According to the professor of labor and employment law at Cornell University and general counsel for the American Association of University Professors, the current NLRB is made up of mostly conservative board members who happen to be extremely political and intent on overruling decisions made by previous administrations that expanded employee rights to unionize. According to the professor, the NLRB made these decisions on a case-by-case basis in the past, but that appears to be changing.

Is Graduate Work Considered Work or Education?

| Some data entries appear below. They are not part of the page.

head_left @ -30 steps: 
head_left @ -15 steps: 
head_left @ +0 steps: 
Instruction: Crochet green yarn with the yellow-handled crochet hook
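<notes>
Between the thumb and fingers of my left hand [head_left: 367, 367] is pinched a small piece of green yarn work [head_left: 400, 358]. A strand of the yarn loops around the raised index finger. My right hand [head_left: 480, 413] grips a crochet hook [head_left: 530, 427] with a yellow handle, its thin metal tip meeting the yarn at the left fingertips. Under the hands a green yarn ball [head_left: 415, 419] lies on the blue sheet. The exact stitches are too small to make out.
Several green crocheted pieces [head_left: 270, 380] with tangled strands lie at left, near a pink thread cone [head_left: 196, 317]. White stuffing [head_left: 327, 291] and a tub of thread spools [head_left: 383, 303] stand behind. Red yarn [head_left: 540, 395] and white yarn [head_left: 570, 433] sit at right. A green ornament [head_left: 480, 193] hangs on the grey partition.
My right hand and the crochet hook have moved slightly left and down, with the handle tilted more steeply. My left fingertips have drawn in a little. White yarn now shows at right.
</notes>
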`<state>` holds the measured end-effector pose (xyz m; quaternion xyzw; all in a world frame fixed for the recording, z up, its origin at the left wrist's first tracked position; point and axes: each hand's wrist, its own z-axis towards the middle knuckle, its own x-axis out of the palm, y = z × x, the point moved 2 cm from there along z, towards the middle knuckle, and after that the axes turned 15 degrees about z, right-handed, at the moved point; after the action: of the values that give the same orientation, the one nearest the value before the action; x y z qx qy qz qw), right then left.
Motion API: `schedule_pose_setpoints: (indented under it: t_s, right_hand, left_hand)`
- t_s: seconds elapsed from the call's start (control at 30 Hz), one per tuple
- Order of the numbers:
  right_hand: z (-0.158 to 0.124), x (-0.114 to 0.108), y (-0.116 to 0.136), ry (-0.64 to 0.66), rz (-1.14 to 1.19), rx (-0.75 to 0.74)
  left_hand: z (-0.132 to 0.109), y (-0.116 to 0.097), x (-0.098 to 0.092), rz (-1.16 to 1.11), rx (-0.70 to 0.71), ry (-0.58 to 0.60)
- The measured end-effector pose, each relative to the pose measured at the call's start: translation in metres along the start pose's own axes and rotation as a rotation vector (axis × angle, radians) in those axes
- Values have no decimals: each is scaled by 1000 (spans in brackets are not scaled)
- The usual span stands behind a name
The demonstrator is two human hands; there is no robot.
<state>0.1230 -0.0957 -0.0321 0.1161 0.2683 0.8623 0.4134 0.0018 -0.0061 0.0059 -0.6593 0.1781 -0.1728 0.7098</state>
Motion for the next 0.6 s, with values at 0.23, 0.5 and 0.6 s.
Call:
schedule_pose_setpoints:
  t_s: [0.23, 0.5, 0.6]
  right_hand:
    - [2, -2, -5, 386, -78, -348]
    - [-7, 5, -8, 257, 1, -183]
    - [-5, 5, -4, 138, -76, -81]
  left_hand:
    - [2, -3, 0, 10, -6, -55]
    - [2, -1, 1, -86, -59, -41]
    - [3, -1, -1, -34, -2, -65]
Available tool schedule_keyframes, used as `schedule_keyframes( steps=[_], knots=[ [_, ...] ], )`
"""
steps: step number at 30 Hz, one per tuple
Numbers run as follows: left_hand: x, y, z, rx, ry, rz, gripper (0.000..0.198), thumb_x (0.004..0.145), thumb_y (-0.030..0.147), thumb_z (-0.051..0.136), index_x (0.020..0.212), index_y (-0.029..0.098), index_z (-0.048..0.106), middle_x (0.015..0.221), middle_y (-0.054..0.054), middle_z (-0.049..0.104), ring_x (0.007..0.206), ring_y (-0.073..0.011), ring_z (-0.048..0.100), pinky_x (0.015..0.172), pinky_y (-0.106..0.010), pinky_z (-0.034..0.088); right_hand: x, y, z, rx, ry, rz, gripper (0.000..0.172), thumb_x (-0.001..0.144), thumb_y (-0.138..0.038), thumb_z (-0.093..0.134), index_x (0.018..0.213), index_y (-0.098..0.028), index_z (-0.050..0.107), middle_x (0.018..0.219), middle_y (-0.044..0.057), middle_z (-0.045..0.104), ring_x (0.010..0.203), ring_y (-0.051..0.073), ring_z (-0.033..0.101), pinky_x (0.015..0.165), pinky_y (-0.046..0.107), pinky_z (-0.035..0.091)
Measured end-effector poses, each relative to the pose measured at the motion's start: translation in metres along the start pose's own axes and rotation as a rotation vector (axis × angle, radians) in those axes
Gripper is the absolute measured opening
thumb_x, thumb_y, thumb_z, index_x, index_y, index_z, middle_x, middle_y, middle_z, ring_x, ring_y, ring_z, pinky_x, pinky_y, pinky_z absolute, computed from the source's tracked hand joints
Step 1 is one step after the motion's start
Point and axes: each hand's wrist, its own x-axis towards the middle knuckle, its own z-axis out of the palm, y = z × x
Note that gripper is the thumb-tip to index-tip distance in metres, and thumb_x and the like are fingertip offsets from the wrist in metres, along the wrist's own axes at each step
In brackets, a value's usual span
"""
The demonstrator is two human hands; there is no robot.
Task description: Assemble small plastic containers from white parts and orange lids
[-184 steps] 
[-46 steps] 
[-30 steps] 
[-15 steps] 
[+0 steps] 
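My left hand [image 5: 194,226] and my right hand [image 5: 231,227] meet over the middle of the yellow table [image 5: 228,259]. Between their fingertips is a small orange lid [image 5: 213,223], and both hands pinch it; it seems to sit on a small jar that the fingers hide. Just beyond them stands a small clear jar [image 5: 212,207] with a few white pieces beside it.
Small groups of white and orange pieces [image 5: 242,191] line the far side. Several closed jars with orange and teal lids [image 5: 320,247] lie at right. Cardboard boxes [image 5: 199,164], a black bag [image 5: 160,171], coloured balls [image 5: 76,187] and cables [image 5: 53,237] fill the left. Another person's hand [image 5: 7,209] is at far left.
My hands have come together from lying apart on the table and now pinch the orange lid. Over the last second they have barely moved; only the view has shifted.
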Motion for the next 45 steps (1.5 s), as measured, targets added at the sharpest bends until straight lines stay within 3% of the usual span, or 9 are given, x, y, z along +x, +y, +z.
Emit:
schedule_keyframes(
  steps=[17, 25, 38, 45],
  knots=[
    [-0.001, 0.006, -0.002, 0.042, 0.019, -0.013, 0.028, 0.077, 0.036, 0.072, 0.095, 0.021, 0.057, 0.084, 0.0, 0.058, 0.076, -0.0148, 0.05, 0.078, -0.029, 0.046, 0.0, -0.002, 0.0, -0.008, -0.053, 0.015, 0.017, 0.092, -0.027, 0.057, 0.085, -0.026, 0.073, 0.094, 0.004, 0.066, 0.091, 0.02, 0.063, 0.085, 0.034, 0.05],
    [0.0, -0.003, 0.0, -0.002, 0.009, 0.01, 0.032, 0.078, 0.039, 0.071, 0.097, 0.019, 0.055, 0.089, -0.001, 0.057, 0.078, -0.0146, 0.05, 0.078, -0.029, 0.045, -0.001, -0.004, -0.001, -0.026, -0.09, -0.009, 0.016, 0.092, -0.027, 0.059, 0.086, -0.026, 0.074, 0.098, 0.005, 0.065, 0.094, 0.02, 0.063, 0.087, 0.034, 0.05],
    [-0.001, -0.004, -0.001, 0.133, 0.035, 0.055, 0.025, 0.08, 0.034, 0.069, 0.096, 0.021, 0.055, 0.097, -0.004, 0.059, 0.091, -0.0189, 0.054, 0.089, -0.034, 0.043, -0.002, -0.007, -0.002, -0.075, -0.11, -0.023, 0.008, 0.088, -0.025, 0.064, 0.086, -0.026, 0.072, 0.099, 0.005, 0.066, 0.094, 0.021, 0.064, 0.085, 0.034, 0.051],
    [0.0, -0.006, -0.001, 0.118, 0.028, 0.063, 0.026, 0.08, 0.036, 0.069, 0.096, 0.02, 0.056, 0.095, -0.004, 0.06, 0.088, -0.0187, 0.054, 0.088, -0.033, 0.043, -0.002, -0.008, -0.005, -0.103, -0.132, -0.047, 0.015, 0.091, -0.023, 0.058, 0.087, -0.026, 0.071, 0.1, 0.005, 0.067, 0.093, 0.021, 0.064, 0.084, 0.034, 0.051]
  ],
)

At the heart of the argument is whether the teaching and research that graduate students conduct is considered work, or if it is part of their continued education. In 2016, the NLRB decided that Columbia students who were paid to teach and conduct research were considered employees and had the right to unionize. Prior to that, there was some back and forth among NLRB members, which impacted students’ rights to unionize. Prior to the Columbia decision, representatives from nine prestigious universities argued that graduate students have an academic relationship with the university, rather than an economic one. However, the NLRB ruled that graduate students could have a dual status of economic and academic.

Following the Columbia decision, students have come together to form unions at several private universities such as Harvard University, Brown University, Yale University, the University of Chicago, and several others voting in favor of unionization. Graduate students who are currently negotiating for employee status are unsure about how the proposed rule will impact their efforts. If the rule is passed, students have vowed to continue to fight for unionization.

Students at the University of Chicago, Yale University, Boston College, and the University of Pennsylvania sent petitions to the NLRB but withdrew them out of fear that Trump-appointed members would issue an anti-union decision. According to the executive director of the National Center for the Study of Collective Bargaining in Higher Education and the Professions at Hunter College, it is Congress that has the authority to decide employment status, but the NLRB rule seems to be taking over that authority.

Philadelphia Employment Lawyers at Sidkoff, Pincus & Green, P.C. Assist Clients with Employment Issues

If you are a graduate student at a college or university, and your employment status prevents you from being able to unionize, contact the Philadelphia employment lawyers at Sidkoff, Pincus & Green P.C. Protecting your legal rights is our top priority and we will ensure that you receive the financial compensation to which you are entitled. To schedule an initial consultation, call us today at 215-574-0600 or contact us online. Located in Philadelphia, we serve clients throughout South Jersey, Pennsylvania, and New Jersey.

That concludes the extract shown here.